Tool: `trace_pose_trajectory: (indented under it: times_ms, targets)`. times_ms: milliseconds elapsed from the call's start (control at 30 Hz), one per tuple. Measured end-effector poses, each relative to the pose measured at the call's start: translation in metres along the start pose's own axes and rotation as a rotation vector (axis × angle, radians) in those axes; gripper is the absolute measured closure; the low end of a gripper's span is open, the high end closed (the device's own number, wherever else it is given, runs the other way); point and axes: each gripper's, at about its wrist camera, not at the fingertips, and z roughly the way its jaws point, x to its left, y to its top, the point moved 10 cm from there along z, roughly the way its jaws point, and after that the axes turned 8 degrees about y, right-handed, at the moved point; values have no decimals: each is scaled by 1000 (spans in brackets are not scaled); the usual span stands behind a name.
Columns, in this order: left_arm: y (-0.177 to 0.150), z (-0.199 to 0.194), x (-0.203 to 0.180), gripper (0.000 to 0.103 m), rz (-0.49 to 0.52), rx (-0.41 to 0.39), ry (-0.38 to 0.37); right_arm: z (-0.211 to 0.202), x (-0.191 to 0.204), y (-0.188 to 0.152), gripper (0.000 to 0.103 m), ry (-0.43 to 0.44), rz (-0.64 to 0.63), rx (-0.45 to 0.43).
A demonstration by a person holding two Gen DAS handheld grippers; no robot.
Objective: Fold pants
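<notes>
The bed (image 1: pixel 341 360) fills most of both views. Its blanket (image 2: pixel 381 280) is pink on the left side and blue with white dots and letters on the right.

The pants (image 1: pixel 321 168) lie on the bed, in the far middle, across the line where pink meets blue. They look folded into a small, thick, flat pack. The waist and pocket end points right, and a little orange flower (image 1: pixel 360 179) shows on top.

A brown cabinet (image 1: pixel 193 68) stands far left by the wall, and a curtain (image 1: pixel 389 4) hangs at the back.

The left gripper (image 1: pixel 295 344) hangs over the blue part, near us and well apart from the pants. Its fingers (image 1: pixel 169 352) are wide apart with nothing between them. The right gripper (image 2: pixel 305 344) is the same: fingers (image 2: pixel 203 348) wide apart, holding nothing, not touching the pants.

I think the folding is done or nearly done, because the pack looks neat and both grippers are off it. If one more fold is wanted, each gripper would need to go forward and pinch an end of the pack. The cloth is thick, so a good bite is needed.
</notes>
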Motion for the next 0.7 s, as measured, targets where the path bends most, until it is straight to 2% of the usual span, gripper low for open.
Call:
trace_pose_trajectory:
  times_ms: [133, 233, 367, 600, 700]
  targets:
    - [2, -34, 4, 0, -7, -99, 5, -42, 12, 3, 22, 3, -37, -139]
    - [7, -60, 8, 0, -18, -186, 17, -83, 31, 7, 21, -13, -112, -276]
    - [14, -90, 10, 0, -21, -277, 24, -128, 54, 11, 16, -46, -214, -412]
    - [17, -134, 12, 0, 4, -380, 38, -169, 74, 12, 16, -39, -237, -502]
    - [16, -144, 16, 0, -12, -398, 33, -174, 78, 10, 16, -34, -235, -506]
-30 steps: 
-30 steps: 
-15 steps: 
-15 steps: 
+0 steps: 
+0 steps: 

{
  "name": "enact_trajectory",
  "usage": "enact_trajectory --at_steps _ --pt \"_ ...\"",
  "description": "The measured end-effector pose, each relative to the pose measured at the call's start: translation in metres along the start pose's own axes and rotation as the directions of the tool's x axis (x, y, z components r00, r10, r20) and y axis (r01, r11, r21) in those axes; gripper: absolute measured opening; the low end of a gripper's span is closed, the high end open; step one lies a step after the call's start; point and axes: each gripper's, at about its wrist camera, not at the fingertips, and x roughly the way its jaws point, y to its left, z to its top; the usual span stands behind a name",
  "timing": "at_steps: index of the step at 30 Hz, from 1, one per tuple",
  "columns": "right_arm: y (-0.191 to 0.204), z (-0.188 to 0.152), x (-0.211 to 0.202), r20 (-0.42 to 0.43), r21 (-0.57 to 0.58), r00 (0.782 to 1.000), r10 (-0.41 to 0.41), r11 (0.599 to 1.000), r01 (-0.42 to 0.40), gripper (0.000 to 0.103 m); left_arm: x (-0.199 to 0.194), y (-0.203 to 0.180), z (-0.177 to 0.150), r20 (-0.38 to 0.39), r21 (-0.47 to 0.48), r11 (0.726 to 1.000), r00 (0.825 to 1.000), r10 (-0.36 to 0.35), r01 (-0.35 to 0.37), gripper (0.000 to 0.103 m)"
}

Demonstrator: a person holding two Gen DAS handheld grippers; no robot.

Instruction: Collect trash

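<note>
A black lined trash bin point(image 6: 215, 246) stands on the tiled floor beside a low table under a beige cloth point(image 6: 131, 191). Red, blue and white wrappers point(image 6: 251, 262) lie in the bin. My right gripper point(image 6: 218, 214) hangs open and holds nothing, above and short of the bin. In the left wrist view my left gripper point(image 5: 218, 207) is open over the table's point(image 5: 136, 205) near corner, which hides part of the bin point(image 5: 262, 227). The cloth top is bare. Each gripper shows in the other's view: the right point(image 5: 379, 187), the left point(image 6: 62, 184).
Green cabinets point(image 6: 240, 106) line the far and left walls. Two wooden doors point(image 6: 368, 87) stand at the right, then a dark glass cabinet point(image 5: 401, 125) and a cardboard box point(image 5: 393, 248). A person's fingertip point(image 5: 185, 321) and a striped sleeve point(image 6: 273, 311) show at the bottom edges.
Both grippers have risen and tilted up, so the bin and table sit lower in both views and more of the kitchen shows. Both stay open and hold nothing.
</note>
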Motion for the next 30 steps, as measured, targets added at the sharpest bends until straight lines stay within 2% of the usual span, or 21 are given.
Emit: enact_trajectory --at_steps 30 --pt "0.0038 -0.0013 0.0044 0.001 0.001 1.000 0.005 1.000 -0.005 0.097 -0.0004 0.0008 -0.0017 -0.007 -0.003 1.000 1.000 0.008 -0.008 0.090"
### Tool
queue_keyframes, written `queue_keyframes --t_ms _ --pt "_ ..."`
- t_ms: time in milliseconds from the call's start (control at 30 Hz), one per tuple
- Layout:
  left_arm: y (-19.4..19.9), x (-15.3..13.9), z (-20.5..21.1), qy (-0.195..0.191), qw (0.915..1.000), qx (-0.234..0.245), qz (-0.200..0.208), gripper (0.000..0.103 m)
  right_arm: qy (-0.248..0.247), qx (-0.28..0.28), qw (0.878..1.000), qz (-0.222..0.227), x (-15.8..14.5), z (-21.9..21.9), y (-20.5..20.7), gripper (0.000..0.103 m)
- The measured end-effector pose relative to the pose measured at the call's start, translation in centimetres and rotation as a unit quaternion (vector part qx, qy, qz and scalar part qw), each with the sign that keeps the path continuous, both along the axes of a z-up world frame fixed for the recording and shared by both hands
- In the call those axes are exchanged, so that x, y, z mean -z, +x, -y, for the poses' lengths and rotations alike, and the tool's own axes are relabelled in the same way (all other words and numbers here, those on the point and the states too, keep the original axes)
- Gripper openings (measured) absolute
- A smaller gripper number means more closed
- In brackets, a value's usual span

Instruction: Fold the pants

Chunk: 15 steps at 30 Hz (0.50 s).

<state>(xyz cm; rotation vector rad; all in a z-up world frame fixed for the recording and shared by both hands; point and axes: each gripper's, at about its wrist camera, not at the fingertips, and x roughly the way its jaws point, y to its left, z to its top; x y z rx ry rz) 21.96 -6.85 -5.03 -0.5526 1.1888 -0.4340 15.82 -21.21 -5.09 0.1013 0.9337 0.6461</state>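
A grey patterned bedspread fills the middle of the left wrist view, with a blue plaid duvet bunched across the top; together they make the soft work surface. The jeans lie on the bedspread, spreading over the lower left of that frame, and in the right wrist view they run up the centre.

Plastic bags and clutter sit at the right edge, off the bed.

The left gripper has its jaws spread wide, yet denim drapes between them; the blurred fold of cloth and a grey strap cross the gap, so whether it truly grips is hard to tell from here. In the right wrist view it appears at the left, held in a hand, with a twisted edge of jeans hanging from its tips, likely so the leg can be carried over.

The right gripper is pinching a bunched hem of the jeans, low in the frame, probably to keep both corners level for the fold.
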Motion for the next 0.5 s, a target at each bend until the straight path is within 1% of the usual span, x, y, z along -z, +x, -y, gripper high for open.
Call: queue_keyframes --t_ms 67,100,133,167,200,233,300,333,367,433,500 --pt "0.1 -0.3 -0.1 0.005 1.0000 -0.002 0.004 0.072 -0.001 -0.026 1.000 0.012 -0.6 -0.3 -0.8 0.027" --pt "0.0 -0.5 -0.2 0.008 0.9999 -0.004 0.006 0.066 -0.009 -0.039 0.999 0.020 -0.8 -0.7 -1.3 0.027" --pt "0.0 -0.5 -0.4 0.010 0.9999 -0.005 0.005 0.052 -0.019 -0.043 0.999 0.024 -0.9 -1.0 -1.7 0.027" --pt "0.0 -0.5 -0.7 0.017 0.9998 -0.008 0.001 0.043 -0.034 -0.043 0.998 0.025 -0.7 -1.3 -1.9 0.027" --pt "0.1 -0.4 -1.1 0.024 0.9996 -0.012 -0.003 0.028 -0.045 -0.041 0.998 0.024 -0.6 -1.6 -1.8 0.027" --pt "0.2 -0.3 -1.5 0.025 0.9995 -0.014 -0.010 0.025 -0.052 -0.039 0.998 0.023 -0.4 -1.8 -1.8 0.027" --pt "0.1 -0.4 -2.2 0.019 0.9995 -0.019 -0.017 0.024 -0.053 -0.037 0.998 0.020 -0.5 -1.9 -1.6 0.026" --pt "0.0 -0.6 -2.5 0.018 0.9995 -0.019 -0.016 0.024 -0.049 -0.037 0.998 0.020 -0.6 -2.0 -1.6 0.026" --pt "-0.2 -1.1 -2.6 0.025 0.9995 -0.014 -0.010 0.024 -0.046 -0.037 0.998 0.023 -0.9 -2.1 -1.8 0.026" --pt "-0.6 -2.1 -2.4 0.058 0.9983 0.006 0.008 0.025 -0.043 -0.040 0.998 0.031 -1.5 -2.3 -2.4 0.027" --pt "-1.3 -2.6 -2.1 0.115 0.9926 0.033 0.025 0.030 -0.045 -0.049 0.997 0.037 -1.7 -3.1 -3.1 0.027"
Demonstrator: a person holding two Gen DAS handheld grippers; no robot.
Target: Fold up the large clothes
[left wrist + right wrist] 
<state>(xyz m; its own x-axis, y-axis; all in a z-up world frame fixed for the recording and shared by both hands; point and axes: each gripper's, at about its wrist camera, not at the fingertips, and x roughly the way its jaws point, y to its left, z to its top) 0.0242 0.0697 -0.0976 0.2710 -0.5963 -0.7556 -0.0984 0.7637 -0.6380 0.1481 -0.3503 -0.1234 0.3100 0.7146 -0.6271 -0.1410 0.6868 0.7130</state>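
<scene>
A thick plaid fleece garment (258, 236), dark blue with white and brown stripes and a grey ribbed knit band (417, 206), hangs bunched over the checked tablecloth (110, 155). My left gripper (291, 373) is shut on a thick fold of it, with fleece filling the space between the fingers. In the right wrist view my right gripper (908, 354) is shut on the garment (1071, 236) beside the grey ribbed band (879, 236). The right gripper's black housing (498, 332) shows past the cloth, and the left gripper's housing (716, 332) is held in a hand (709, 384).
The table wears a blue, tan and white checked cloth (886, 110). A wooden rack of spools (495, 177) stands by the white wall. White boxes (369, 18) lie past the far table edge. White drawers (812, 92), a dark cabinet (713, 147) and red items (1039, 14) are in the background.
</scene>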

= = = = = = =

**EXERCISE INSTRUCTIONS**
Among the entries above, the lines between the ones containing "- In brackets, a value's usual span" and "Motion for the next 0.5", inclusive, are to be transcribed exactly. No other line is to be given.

**SOLUTION TO THIS PROBLEM**
- In brackets, a value's usual span

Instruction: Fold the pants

Chunk: 15 steps at 30 Hz (0.50 s).

<state>(xyz cm; rotation vector rad; all in a z-up world frame fixed for the recording and shared by both hands; point and axes: each gripper's, at about its wrist camera, not at the fingertips, and x roughly the way its jaws point, y to its left, z to its top; x y z rx ry rz) 21.96 -6.85 -5.03 -0.5526 1.1888 -0.4340 15.82 -21.21 -5.09 0.1013 0.9337 0.6461</state>
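A grey patterned bedspread fills the middle of the left wrist view, with a blue plaid duvet bunched across the top; together they make the soft work surface. The jeans lie on the bedspread, spreading over the lower left of that frame, and in the right wrist view they run up the centre.

Plastic bags and clutter sit at the right edge, off the bed.

The left gripper has its jaws spread wide, yet denim drapes between them; the blurred fold of cloth and a grey strap cross the gap, so whether it truly grips is hard to tell from here. In the right wrist view it appears at the left, held in a hand, with a twisted edge of jeans hanging from its tips, likely so the leg can be carried over.

The right gripper is pinching a bunched hem of the jeans, low in the frame, probably to keep both corners level for the fold.
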Motion for the next 0.5 s, a target at each bend until the straight path is within 1% of the usual span, x, y, z along -z, +x, -y, gripper high for open.

Work on the exercise is now concluded.